A. The original iteration was 100 minutes runtime over three acts with two storytellers talking about their community, and two improv teams to do comedy inspired by those stories, as well as one poet and one local comedian to use as a way for them to do their art around this theme.
Q. And now what does that potentially look like with COVID?
A. If we can’t do in-person live stage performances, I have to think through what this could look like in an online space, or outside. There’s early conversations for what [a production] could look like outside. But what’s fairly affirming is if I thought this story was timely before, it’s even more important now.
Q. There have been a lot of terrible things in the news about well-known improv groups having a reckoning moment around racism and discrimination. To my knowledge, Boston has been largely kept out of that conversation. Do you think there’s something different about the way things have progressed here?

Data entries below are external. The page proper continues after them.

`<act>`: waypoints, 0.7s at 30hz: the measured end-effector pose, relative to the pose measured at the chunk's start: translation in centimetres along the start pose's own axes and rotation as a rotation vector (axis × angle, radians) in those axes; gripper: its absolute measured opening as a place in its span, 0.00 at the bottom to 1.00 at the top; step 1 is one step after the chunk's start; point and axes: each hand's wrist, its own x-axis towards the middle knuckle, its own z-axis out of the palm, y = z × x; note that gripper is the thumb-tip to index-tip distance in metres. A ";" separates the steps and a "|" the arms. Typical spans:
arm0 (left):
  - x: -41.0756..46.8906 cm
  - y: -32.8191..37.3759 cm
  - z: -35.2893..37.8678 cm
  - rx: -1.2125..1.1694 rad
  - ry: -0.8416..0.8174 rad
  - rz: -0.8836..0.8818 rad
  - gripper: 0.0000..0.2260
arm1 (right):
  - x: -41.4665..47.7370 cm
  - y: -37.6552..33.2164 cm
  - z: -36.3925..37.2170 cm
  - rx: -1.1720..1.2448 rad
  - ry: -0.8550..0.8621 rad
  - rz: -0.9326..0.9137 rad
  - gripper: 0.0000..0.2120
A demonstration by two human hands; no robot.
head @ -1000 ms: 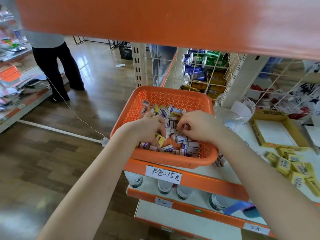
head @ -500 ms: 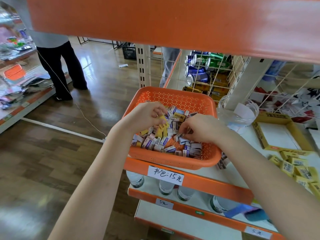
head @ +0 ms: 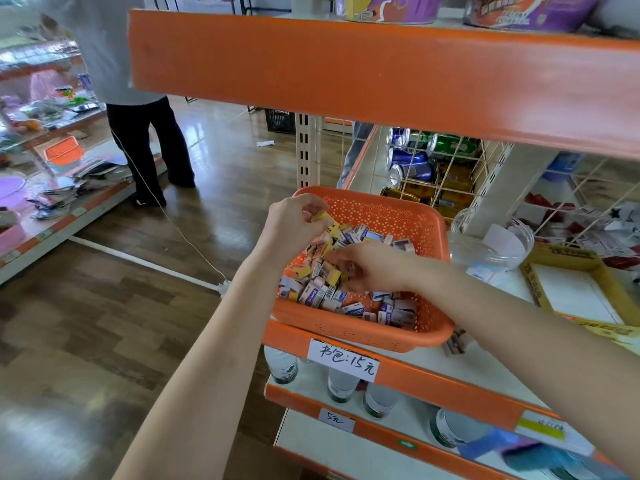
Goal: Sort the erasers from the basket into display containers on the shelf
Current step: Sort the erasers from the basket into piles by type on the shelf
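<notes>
1. Shelf unit: the upper orange board [head: 381,74] fills the top of the view. The white shelf [head: 478,362] below it carries everything for the job.
2. Orange basket [head: 398,216] sits at the shelf's near-left corner, its near edge over the price strip.
3. Yellow display box [head: 568,253] is right of the basket w/ a white floor. It's cut off at the right edge, so can't tell what's in it.
4. Clear tub [head: 485,251] stands btwn basket and box, w/ a paper slip inside. No erasers visible in it.
5. Left hand [head: 294,226]: a sec ago it was down in the pile, now it's lifted over the basket's far-left side. Thumb and fingertips pinch one piece, so a pick is made and prob. needs carrying right to a container.
6. Right hand [head: 374,268] is still low in the basket, fingers pointing left into the heap. Motion blur, so can't tell if they're spread or gripping anything.
7. Erasers [head: 322,292]: a mixed heap of yellow and purple/white sleeves, most still in the basket, so sorting is early. The middle of the heap is hidden under the right hand.
8. Yellow eraser [head: 322,215]: in the left-hand pinch, clear of the heap. Label unreadable.
</notes>
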 end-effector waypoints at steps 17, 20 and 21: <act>-0.1 -0.4 0.2 0.013 -0.022 0.018 0.07 | 0.3 -0.7 -0.2 -0.085 0.149 -0.078 0.14; 0.0 -0.4 0.1 0.011 -0.028 0.018 0.08 | 0.1 -0.4 -0.3 0.017 0.182 -0.084 0.12; -0.1 -0.4 0.1 0.011 -0.030 0.021 0.08 | 0.0 -0.3 -0.3 0.049 0.203 -0.085 0.12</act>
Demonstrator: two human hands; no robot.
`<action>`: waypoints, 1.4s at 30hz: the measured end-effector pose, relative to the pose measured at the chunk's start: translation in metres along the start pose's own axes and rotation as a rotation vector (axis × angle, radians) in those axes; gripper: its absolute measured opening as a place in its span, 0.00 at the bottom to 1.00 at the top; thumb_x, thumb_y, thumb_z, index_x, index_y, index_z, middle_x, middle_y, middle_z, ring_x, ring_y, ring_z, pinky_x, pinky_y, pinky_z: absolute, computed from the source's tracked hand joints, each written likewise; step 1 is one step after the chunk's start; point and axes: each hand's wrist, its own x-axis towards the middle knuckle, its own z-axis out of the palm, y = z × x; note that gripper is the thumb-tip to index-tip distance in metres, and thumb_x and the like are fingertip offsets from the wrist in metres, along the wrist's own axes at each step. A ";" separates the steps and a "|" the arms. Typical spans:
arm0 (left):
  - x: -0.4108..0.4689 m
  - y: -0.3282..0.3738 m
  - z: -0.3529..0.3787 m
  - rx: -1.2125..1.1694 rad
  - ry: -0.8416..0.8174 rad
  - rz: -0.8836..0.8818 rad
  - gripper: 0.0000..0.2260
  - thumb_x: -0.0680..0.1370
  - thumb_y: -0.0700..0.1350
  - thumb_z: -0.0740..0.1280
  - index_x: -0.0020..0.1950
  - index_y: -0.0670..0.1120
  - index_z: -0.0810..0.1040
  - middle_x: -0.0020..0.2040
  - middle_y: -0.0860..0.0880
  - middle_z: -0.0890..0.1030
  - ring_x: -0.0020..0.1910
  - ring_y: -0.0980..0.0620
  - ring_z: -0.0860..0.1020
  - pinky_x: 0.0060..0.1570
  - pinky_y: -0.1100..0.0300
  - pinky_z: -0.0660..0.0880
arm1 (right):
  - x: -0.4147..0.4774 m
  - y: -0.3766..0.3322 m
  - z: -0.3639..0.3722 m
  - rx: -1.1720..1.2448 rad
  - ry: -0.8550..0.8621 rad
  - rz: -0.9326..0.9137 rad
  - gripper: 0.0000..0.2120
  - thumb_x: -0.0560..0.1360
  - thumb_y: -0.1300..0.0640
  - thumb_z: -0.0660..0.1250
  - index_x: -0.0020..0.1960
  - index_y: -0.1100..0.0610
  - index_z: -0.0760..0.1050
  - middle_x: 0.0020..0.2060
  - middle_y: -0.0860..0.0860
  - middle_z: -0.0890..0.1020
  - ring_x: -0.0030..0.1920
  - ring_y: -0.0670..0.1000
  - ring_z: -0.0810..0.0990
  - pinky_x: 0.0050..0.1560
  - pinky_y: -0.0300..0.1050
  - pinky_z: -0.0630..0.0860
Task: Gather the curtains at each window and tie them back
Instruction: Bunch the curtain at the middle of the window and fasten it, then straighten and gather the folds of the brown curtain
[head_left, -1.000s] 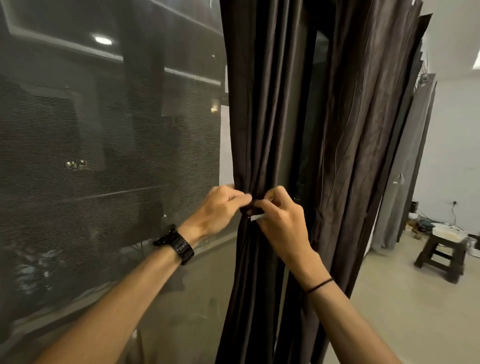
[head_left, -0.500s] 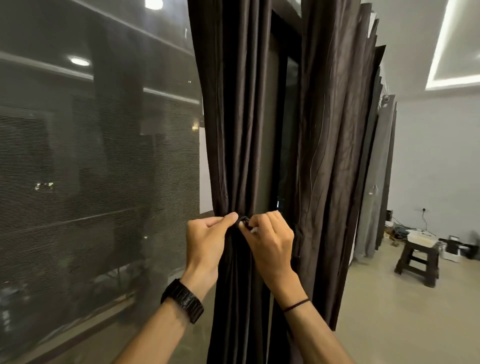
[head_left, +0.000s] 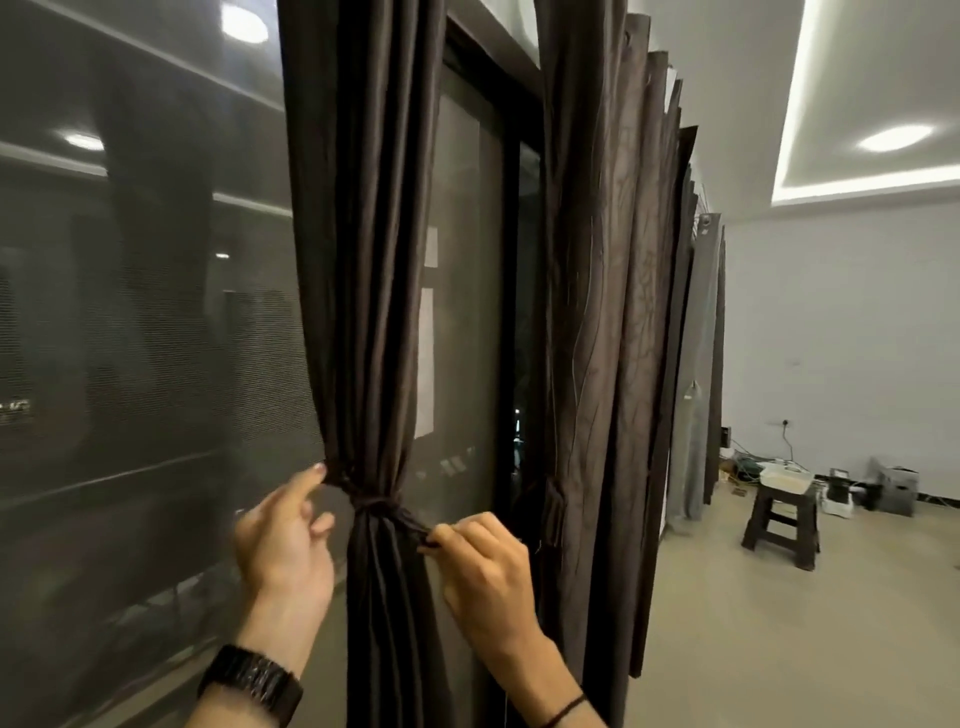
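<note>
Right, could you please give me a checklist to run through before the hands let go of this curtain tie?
1. The tie is wrapped round the gathered curtain: ok.
2. The right hand has a pinch grip on the tie's loose end: ok.
3. The left hand touches the curtain beside the tie: ok.
4. Knot finished and tight: cannot tell.
5. Folds at the back caught in the tie: cannot tell.

A chunky black link-strap wristwatch (head_left: 254, 682) is circling the left hand's (head_left: 283, 540) wrist; right of it, a thin black cord bracelet (head_left: 567, 710) is showing.
</note>
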 end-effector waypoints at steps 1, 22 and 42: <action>0.000 -0.001 -0.001 -0.025 0.027 0.019 0.17 0.75 0.31 0.72 0.32 0.46 0.73 0.30 0.52 0.72 0.27 0.60 0.70 0.23 0.67 0.63 | 0.005 -0.002 0.003 0.024 -0.005 0.017 0.06 0.81 0.56 0.70 0.45 0.56 0.79 0.38 0.47 0.78 0.39 0.50 0.76 0.36 0.47 0.76; -0.087 -0.122 0.209 1.191 -0.574 1.372 0.29 0.76 0.57 0.65 0.75 0.46 0.72 0.76 0.44 0.72 0.74 0.43 0.69 0.70 0.51 0.70 | 0.127 0.230 -0.138 -0.271 -0.020 0.027 0.19 0.82 0.48 0.60 0.69 0.53 0.78 0.70 0.49 0.78 0.73 0.51 0.73 0.66 0.50 0.75; 0.054 -0.161 0.459 1.625 -0.425 1.492 0.33 0.80 0.66 0.59 0.83 0.64 0.52 0.83 0.38 0.55 0.72 0.33 0.68 0.60 0.39 0.76 | 0.293 0.413 -0.093 -0.352 -0.109 0.080 0.25 0.85 0.48 0.56 0.80 0.51 0.59 0.78 0.56 0.66 0.71 0.61 0.73 0.62 0.61 0.76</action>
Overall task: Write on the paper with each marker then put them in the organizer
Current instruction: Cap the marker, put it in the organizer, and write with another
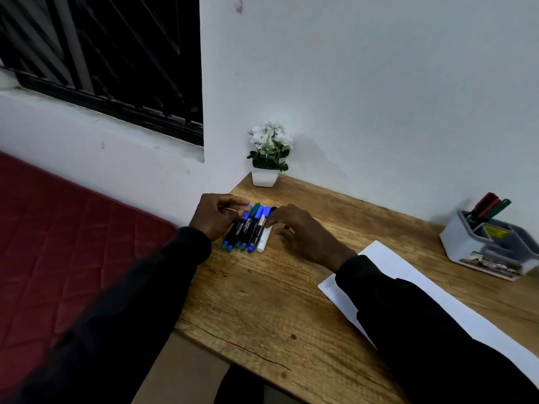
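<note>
1. Desk (262,301): wood-grain top, rough look, dark streaks + knots, straight edges.
2. Markers (246,228): lying flat in a tight row near the far-L corner of the desk, just short of the pot (264,178). Round plastic barrels, mostly black, w/ blue or green caps and end plugs.
3. White marker (264,239): last at the R end of the row, white barrel, dark cap.
4. Long axes all parallel, running near-to-far, slanted a bit to the R. Caps toward the far edge, plugs toward the near edge.
5. Left hand (215,217): at the L side of the row, fingers curled, tips by the blue caps. Prob. pinching one, but too blurred; cannot tell.
6. Right hand (297,231): at the R side of the row, fingers loose + nearly straight, index tip against the white marker, gripping nothing.
7. Paper (408,266): smooth white rectangular sheet, flat toward the near-R corner, partly under the R sleeve (408,322).
8. Organizer (455,243): grey plastic, boxy, several compartments, by the far edge toward the R, well apart from the row.
9. Stowed markers (490,207): red + green, standing tilted in a back compartment.
10. Pot: white, square, tapered, w/ white flowers.
</note>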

A. Locally, I want to say, within the main theaters in Boston, there have been a lot of individuals who have been working behind the scenes or in the spotlight to try to bring these issues to the forefront. And in doing that, as a community theater, we’ve benefited from Black women and women of color who have taken the risk to give feedback. I’d be remiss to think ImprovBoston and other theaters aren’t having these conversations, even if they’re not on the front page of the local newspapers.
Q. So much of live improv and theater is about vibing with the audience and your fellow players onstage. But now, in reality, that might just be like, alone in your bedroom. How do you see that working as a performer?
A. What’s hard about improv or comedy is that you have to feed off the energy of those in the room. When you don’t have that there, it can make it difficult. What I’ve seen work a little bit better is scripted material.
One of the things that makes improv difficult is what I think of as a cultural process. You’re telling people, “I want you to get onstage, say the first thing that comes to mind.” And what you’re drawing on are your own experiences. I grew up watching “In Living Color” and “Living Single,” but other people on the stage grew up watching “Monty Python.” So if folks are drawing from that as what they think is funny, no matter how funny I am, that won’t connect onstage.
It’s not just enough to have diversity where you have people who look different, but how do you reorient what jokes we think are funny and what types of jokes do we want to bring? And how do we want other cultural and racial backgrounds to feel comfortable on their home stage?
This inspires my work with groups like Bodega [Comedy]. If theaters are not going to do it, we’re at a moment where other theaters and groups will step up. This is when people need to listen and adapt and change. Or other groups will step in and fill that void.
Q. That said, from a comedy perspective, who should we be watching?
A. I think you should pay attention to Bodega Comedy. We are an artist collective that does sketch improv. I think you should pay attention to a Black woman named Tookie Kavanagh. She is very smart, sharp, and insightful. On the sketch side, I recently saw a show on Twitch called the Jean Paul Brothers — or as they call themselves the JP Bros. They’re Haitian twins and they bring their background and culture into their show. They’re super funny.
Q. Are you doing Instagram Lives?
A. No, I am not doing Instagram Live [laughs]. But I am working on a comedy show that will either happen in the last week of July or the first week in August. It will be my foray into virtual comedy. It will be with my group, Bodega [Comedy]. We really need to laugh right now. So how do we find time to take an exhale? We’ll bring together sketch comedians in the city who we like a lot and some stand-up comics and spoken-word artists. We’re trying to use this moment to help people laugh and be inspired.
There’s certainly a lot going on to feel, for a lack of better words, disappointed or dejected about. But we’re also in a moment of change. For me, that’s inspiring and exciting. As artists, if we can help channel some of that through our comedy, then we’re contributing to the work.